スマートシティ開発を推進するscheme vergeという会社を立ち上げたのですが、これはデータ駆動型の都市開発を主眼とする事業を展開しています。データが必要なので、データを収集する2つのアプリを開発しました。1つはhoraiというアプリで、利用者が行きたい観光地を選択すると、AIアルゴリズムを使って旅行プランを提案します。もう1つはhorai for Bizというアプリで、事業者が旅行客の日程データに応じてシフトやスケジュールを最適化できるようにするものです。要するに、AIを使って需要と供給をマッチングさせて観光地に関するデータを入手し、その地域にどんなビルを建てるべきかを判断できるようにしようとしているのです。

こうした活動を通じて、デジタルイノベーションに関するいくつかの重要な課題が見えてきました。第一に、新事業領域にはルールがなく、ある意味グレーゾーンになっていますが、これは、日本においては特に困難な課題です。第二に、イノベーションが目標である限り、データ収集システムとデータを特許で守ることはできません。第三に、これらの技術は非常に新しいので、AIに関する新たな大学エコシステムを形成する必要があります。

コメント

リチャード・ボールドウィン(高等国際問題・開発研究所(ジュネーブ)教授)

すべてあらかじめ段取りしていたかのようだったということくらいしか、言うべきことがありません。非常にいい感じにまとまった、つまり、互いにうまく補完し合えたと思います。本日の発表資料一式は、さまざまな方面からの見方をとりまとめた貴重な資料になっていると思います。どんな会議でも、まだ言い足りない、聞き足りないと思えたら成功なので、もっとやってほしいと思ってもらえることを祈りつつ、このへんで終わりにしましょう。どうもありがとうございました。

閉会挨拶

リチャード・ボールドウィン(高等国際問題・開発研究所(ジュネーブ)教授)

まず、気候目標は通常の成長や技術では達成し得ないということを言っておきたいと思います。デジタル技術によって、これを可能になし得るさまざまな方法について議論しましたが、第5世代移動通信システム(5G)とモノのインターネット(IoT)はあらゆることを調整し、効率性を高めるのに役立つということを付け加えておきたいと思います。

掘り下げてみれば、結局、これはデジタルデバイドの問題なのです。
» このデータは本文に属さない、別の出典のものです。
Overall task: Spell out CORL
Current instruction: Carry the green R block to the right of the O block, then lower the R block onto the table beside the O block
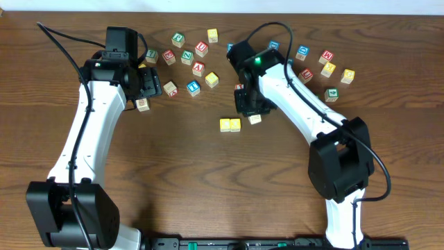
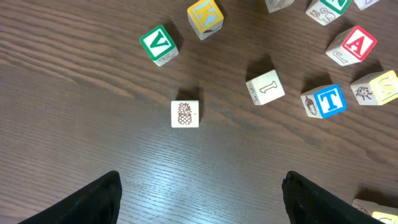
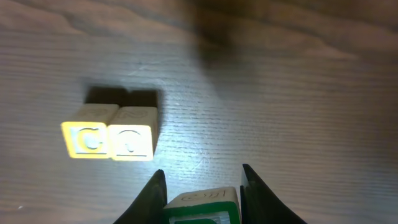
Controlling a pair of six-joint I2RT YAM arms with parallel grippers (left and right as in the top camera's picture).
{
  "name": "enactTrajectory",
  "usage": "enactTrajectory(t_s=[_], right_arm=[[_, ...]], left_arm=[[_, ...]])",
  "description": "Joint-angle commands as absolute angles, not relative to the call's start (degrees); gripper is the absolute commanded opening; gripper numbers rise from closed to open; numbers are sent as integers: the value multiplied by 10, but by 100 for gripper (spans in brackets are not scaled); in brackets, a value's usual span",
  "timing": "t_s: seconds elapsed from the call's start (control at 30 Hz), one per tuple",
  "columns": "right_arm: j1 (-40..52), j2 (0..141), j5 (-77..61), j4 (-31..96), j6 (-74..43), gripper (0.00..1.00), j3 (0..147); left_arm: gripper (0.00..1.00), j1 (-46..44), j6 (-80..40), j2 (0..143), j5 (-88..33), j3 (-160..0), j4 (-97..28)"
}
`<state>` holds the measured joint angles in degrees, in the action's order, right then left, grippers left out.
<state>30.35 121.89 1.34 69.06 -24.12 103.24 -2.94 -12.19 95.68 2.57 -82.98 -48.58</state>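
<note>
Two yellow blocks, C [image 1: 225, 125] and O [image 1: 235, 125], sit side by side mid-table; in the right wrist view they are C [image 3: 90, 139] and O [image 3: 132, 140]. My right gripper [image 1: 248, 105] is just right of them, shut on a green-framed block [image 3: 204, 203] whose letter is hidden; the block also shows in the overhead view [image 1: 254, 119]. My left gripper [image 1: 149, 82] is open and empty [image 2: 199, 199] over bare wood, near a pineapble-picture block [image 2: 185, 114].
Loose letter blocks are scattered along the back: green V [image 2: 158, 44], yellow K [image 2: 205, 15], an I block [image 2: 265, 87], blue T [image 2: 324, 101], red A [image 2: 354, 45]. More blocks lie at the back right [image 1: 327, 68].
</note>
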Motion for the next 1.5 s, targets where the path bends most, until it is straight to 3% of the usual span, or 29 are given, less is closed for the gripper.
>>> enactTrajectory(t_s=[0.0,1.47], right_arm=[[305,1223,4,678,-259,15,1015],[307,1223,-3,550,-287,20,920]], left_arm=[[82,-28,-127,958,35,-842,-483],[82,-28,-127,958,35,-842,-479]])
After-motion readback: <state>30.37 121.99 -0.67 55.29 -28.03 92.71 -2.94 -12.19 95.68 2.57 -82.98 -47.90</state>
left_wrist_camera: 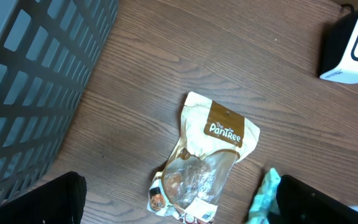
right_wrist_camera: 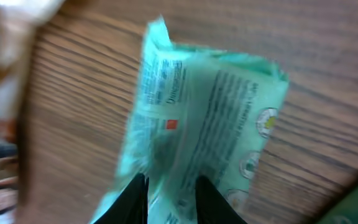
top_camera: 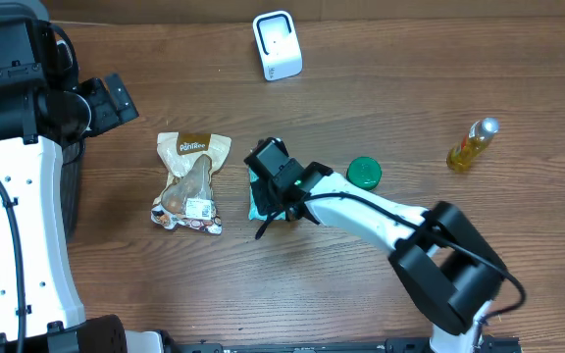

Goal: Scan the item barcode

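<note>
Right gripper (right_wrist_camera: 169, 186): my fingers (right_wrist_camera: 135, 199) stand a narrow gap apart, the teal packet (right_wrist_camera: 210, 106) flat on the table ahead, its near end running in between them (clamped or only straddled, I cannot tell). Left gripper (left_wrist_camera: 176, 186): fingers spread wide, holding nothing, packet's corner just beside one.

Tan PanTree pouch (top_camera: 191, 182) flat on the wood table (top_camera: 381, 39) — green lid (top_camera: 364, 173) and yellow bottle (top_camera: 472, 145) well apart from it
</note>
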`<state>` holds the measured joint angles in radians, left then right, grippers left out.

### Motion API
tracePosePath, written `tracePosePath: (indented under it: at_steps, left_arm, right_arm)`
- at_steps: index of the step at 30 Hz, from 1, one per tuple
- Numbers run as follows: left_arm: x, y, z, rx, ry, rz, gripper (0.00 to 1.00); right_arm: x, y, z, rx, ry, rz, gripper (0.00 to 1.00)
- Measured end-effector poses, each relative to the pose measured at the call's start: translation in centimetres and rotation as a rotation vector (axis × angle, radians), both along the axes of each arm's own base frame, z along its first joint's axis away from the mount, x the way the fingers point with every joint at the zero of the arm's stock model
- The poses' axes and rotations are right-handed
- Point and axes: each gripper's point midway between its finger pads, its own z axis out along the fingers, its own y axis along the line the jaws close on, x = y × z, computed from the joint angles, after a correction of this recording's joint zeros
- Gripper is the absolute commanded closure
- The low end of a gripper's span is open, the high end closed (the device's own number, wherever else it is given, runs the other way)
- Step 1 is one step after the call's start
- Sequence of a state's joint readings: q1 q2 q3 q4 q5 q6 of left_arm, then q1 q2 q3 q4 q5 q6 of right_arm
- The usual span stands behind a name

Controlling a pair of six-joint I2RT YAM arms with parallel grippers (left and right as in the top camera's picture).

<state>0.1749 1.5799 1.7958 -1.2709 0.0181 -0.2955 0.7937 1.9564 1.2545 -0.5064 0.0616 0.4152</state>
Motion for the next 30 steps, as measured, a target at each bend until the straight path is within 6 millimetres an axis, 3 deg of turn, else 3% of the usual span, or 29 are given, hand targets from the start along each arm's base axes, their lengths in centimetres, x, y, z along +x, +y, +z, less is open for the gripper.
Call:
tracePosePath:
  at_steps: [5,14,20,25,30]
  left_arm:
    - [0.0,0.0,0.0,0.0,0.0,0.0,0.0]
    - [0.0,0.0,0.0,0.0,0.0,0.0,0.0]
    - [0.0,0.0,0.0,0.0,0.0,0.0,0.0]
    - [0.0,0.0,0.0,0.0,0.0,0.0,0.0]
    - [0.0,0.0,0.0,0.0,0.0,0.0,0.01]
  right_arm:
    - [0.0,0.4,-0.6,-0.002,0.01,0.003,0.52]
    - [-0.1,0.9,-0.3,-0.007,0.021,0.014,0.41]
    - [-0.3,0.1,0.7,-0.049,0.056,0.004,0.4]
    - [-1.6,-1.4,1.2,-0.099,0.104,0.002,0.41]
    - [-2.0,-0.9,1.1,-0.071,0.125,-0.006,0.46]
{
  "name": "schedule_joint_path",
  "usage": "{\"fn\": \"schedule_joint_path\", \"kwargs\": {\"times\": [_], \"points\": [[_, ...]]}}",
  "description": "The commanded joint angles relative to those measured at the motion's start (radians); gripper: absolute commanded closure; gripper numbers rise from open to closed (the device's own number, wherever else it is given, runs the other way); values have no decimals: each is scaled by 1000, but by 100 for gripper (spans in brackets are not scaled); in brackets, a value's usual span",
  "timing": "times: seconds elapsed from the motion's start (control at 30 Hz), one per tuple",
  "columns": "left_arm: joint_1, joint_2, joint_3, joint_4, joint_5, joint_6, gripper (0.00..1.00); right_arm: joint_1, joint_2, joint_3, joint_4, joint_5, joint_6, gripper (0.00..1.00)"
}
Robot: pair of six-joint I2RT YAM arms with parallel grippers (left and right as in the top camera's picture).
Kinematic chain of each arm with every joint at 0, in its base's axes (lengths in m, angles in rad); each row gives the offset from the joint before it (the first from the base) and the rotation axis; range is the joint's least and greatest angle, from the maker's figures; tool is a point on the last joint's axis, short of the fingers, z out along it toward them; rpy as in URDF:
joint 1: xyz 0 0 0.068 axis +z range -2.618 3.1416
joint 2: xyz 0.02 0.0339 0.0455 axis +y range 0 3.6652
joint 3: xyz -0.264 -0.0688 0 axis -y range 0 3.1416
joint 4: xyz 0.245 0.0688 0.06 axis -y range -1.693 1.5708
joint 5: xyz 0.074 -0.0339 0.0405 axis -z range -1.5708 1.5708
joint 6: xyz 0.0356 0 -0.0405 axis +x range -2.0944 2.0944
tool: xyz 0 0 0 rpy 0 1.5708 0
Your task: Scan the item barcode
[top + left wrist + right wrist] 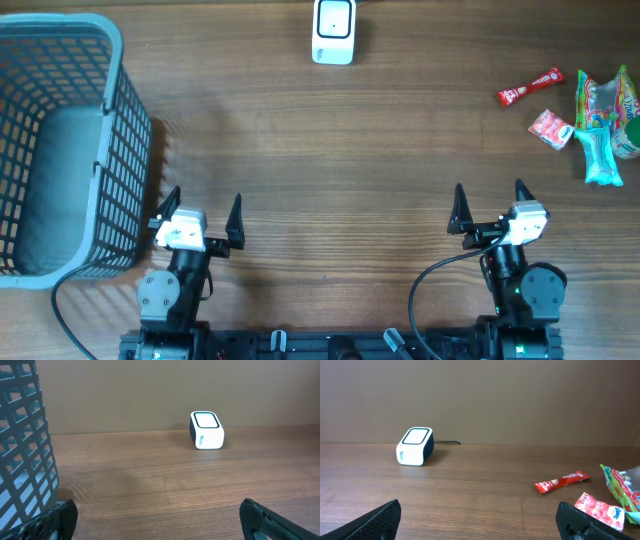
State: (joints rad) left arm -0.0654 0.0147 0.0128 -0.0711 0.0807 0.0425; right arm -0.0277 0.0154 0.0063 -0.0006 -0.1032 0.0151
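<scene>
- wooden table [330, 160], seen from above; 12 o'clock is the far edge, 6 o'clock the robot's side.
- left gripper [204, 200] at about 7 o'clock, low over the wood. jaws spread fully wide, nothing between them. its dark fingertips [60, 517] show only at the bottom corners of the left wrist view, with bare table between.
- right gripper [490, 190] at about 5 o'clock, also spread fully wide and holding nothing. its fingertips [375, 520] sit at the lower corners of the right wrist view.
- scanner [333, 30]: small white box with a dark-rimmed window on top, at 12 o'clock by the far edge, well apart from both grippers. a thin dark cable [450, 443] runs off behind it.
- items to scan lie in a loose cluster at 2 to 3 o'clock, near the right edge, untouched:
- red stick packet [531, 87], lying flat and angled, nearest the scanner's side of the cluster.
- small red-and-white sachet [551, 129], just at 5 o'clock of the stick packet.
- green multicoloured bag [600, 100], at 3 o'clock of both, against the edge of view.
- teal packet [600, 158], at 6 o'clock of the bag, touching or overlapping it.
- no barcode can be made out on any item.
- grey-blue lattice basket [130, 170] at 9 o'clock, upright, just beside the left gripper.
</scene>
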Motion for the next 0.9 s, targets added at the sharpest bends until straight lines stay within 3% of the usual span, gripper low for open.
{"fn": "schedule_joint_path", "kwargs": {"times": [0.0,0.87], "points": [[-6,-11,-7,0,5,-25,0,0,-11,-1,3,14,14,0],[-4,-11,-7,0,5,-25,0,0,-12,-1,3,14,14,0]]}}
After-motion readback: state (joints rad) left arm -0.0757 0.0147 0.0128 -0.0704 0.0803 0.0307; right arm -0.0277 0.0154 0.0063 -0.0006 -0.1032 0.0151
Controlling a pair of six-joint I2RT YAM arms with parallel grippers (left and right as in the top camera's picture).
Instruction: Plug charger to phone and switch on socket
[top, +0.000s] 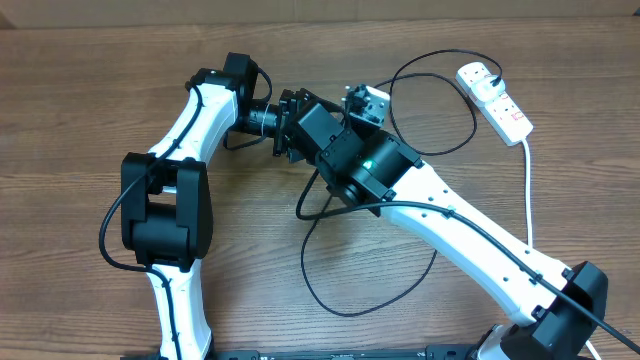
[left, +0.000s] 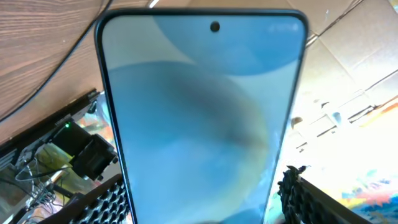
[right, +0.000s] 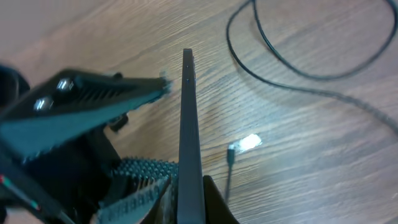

富める国では可能な多くのことが貧しい国では可能ではありません。ですから、再生可能エネルギーが石炭より安くならない限り、気候目標を達成することはできないのです。この問題を解決するためにグローバルな取り組みが必要とされているのです。

最後に、新たな製品や技術を導入するという話がありましたが、いずれも世界中で大きな市場が形成されることになるでしょう。デジタルでグリーンな社会への変革を基盤として、多くの素晴らしい仕事や企業が生み出されることでしょう。